Bullous Pemphigoid

Question 1

What is bullous pemphigoid (BP)?

Answer 1

A chronic autoimmune blistering disorder characterized by subepidermal blisters and autoantibodies targeting hemidesmosomal proteins in the basement membrane.

Question 1

Which proteins are targeted in bullous pemphigoid?

Answer 1

BP180 (collagen XVII) and BP230, components of hemidesmosomes.

Question 2

What is the hallmark feature of BP?

Answer 2

Tense, fluid-filled blisters on an erythematous or normal base.

Question 3

Who is most commonly affected by bullous pemphigoid?

Answer 3

Elderly individuals, typically over 60 years of age.

Question 4

What triggers bullous pemphigoid?

Answer 4

Autoantibodies against BP180 and BP230 disrupt dermoepidermal adhesion, leading to complement activation, inflammation, and blister formation.

Question 5

What cells mediate the inflammatory response in BP?

Answer 5

Eosinophils, neutrophils, and lymphocytes.

Question 6

What role does complement activation play in BP?

Answer 6

It enhances the recruitment of inflammatory cells that degrade the basement membrane, leading to blistering.

Question 7

What are the primary skin findings in BP?

Answer 7

Tense bullae on erythematous or normal skin.
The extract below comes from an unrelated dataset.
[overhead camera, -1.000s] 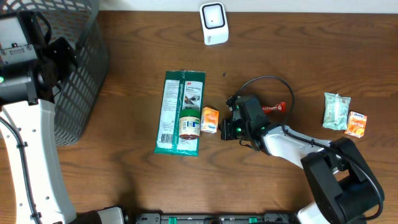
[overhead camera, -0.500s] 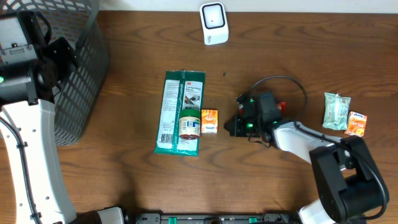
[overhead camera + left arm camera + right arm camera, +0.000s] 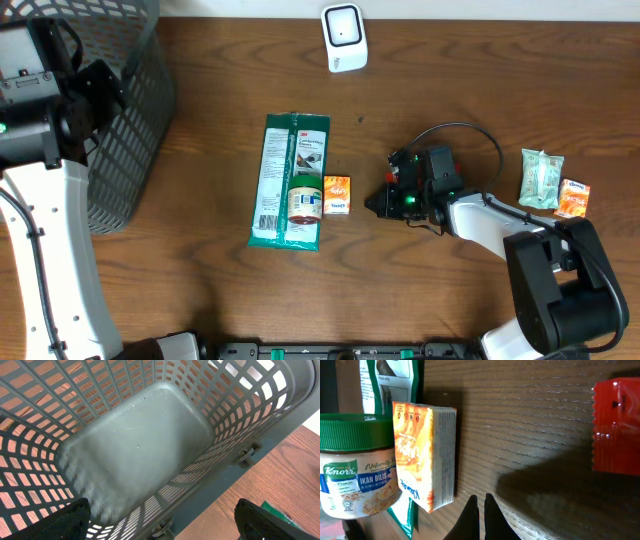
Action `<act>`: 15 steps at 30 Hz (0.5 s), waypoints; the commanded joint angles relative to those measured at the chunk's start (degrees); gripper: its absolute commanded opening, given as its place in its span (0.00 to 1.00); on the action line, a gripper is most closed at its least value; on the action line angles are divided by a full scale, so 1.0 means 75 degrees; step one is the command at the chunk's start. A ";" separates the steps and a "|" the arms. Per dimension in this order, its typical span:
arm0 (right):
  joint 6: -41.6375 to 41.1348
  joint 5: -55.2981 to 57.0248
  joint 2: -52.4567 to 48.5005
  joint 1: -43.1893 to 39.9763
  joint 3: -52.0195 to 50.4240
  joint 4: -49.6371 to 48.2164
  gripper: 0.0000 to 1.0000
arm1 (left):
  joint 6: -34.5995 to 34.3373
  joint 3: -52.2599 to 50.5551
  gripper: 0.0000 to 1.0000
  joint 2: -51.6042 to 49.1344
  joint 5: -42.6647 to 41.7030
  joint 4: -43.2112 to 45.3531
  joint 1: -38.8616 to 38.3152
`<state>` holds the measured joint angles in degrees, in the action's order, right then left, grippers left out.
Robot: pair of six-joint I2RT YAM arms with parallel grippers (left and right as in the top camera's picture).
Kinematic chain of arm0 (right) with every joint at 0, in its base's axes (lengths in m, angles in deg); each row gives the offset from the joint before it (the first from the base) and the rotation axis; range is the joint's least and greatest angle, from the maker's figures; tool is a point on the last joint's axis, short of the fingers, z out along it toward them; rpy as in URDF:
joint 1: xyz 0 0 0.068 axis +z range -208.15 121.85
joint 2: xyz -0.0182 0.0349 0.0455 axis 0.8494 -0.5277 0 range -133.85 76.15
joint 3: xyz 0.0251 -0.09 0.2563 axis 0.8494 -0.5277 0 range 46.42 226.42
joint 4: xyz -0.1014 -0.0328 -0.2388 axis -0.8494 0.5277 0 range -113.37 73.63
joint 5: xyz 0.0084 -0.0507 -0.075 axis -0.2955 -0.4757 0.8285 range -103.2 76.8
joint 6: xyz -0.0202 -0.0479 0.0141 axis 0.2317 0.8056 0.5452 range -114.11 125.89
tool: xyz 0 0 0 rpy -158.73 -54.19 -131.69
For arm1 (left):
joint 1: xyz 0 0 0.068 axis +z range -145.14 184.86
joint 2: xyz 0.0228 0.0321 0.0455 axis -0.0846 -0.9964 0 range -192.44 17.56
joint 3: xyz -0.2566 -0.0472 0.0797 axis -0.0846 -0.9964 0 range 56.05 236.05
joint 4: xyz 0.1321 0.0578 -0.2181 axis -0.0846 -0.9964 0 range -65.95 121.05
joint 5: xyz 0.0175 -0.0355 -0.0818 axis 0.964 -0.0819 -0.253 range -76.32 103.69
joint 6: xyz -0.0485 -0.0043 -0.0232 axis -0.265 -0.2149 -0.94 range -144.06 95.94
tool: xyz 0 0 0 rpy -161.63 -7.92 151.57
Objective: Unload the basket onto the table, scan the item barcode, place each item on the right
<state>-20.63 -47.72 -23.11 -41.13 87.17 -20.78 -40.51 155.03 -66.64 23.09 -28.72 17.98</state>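
Right fingers (image 3: 471, 520), clenched and empty, pull back from the small orange box (image 3: 337, 194), which now sits square against the jar (image 3: 305, 199) on the tabletop (image 3: 200, 290), well apart from the white scanner (image 3: 343, 38). Left fingers (image 3: 67, 520) hang splayed over the basket (image 3: 140, 450). No item is yet lifted for scanning.

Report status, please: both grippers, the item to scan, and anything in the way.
Left gripper open, over the basket. Right gripper shut, empty, near the orange packet. Packet on the table beside the jar. Nothing between them.
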 commanded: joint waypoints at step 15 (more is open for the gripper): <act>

Lesions are typically non-fragile and do not rupture easily.

Often associated with pruritus.

Question 8

What are common sites for BP lesions?

Answer 8

Flexural areas, lower abdomen, inner thighs, and arms, but it can be generalized.

Question 9

Can mucous membranes be involved in BP?

Answer 9

Rarely, but mild mucosal involvement can occur in some cases.

Question 10

What is the prodromal phase of BP?

Answer 10

An urticarial or eczematous phase with pruritus, which may precede blister formation.

Question 11

How is bullous pemphigoid diagnosed?

Answer 11

Clinical features: Tense bullae and pruritus.

Skin biopsy for histology: Subepidermal blister with eosinophilic infiltrate.

Direct immunofluorescence (DIF): Linear IgG and/or C3 deposition along the basement membrane zone.

Serology: Detection of circulating anti-BP180 and anti-BP230 antibodies by ELISA.

Question 12

What is the role of DIF in BP diagnosis?

Answer 12

It is the gold standard, confirming IgG/C3 deposition along the basement membrane zone.

Question 13

What conditions should be considered in the differential diagnosis of BP?

Answer 13

Pemphigus vulgaris (fragile intraepidermal blisters).

Dermatitis herpetiformis (smaller, grouped vesicles, intense pruritus).

Linear IgA dermatosis (subepidermal blisters with IgA deposition).

Erythema multiforme (target lesions with central blistering).

Question 14

What are the goals of treatment in BP?

Answer 14

Reduce inflammation, suppress autoantibody production, and prevent secondary infections.

Question 15

What are the first-line treatments for BP?

Answer 15

Topical corticosteroids: High-potency (e.g., clobetasol) for localized or moderate disease.

Systemic corticosteroids: Prednisone for extensive or severe disease.

Question 16

What immunosuppressive agents are used in refractory BP?

Answer 16

Azathioprine.

Methotrexate.

Mycophenolate mofetil.

Cyclophosphamide.

Question 17

What are biologic therapies for BP?

Answer 17

Rituximab (anti-CD20 monoclonal antibody) is used for severe or refractory cases.

Question 18

How are mild cases of BP managed?

Answer 18

With topical corticosteroids and oral tetracyclines (e.g., doxycycline) combined with nicotinamide.

Question 19

What factors are associated with a poor prognosis in BP?

Answer 19

Advanced age, poor general health, and widespread disease.

Question 20

What medications are associated with drug-induced BP?

Answer 20

Loop diuretics (e.g., furosemide).

Penicillins.

ACE inhibitors.

Dipeptidyl peptidase-4 (DPP-4) inhibitors (e.g., sitagliptin).

Question 21

What other factors can trigger BP?

Answer 21

Physical trauma, UV radiation, and infections.